:: Task description ::
Each line of the material that includes the string "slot" counts once; report the total and nothing further.

Supplied data Block Start

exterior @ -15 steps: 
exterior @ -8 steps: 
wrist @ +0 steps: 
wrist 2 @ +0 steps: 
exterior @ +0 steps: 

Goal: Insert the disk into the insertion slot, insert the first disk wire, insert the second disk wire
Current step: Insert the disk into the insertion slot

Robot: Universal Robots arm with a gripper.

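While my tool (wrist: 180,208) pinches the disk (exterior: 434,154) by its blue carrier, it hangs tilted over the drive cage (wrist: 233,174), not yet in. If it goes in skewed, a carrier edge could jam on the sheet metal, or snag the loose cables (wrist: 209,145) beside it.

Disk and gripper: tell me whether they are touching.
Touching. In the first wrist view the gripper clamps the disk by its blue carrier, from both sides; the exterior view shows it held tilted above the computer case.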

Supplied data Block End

:: Your solution ::
2